● Exercise
The lines to be set down run from the line containing "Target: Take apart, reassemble" through the final line of the data below; print them exactly and print nothing else.

*** Begin section ***

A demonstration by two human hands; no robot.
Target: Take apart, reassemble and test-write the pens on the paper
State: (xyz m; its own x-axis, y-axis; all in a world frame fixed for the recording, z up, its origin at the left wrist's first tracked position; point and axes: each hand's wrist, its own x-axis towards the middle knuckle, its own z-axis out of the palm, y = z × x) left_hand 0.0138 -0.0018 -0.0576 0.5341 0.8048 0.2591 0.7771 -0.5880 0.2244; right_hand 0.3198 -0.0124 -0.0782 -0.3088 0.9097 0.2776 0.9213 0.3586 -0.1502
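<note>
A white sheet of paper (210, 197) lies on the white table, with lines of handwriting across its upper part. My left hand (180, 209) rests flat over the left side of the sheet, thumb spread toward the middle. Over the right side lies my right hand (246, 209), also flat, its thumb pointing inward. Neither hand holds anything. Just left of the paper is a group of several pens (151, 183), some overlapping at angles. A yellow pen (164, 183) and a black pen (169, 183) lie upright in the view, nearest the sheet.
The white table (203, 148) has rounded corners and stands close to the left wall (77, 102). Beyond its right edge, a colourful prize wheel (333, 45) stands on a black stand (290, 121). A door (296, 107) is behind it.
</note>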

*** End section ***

● Response to the exercise
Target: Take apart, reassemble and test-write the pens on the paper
State: (xyz m; its own x-axis, y-axis; all in a world frame fixed for the recording, z up, its origin at the left wrist's first tracked position; point and axes: each hand's wrist, its own x-axis towards the middle knuckle, its own z-axis out of the palm, y = z × x) left_hand 0.0138 -0.0018 -0.0576 0.5341 0.8048 0.2591 0.7771 -0.5880 0.2244; right_hand 0.3198 -0.0124 -0.0782 -0.3088 0.9097 0.2776 0.9213 0.3586 -0.1502
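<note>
A white sheet of paper (210, 197) lies on the white table, with lines of handwriting across its upper part. My left hand (180, 209) rests flat over the left side of the sheet, thumb spread toward the middle. Over the right side lies my right hand (246, 209), also flat, its thumb pointing inward. Neither hand holds anything. Just left of the paper is a group of several pens (151, 183), some overlapping at angles. A yellow pen (164, 183) and a black pen (169, 183) lie upright in the view, nearest the sheet.
The white table (203, 148) has rounded corners and stands close to the left wall (77, 102). Beyond its right edge, a colourful prize wheel (333, 45) stands on a black stand (290, 121). A door (296, 107) is behind it.
</note>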

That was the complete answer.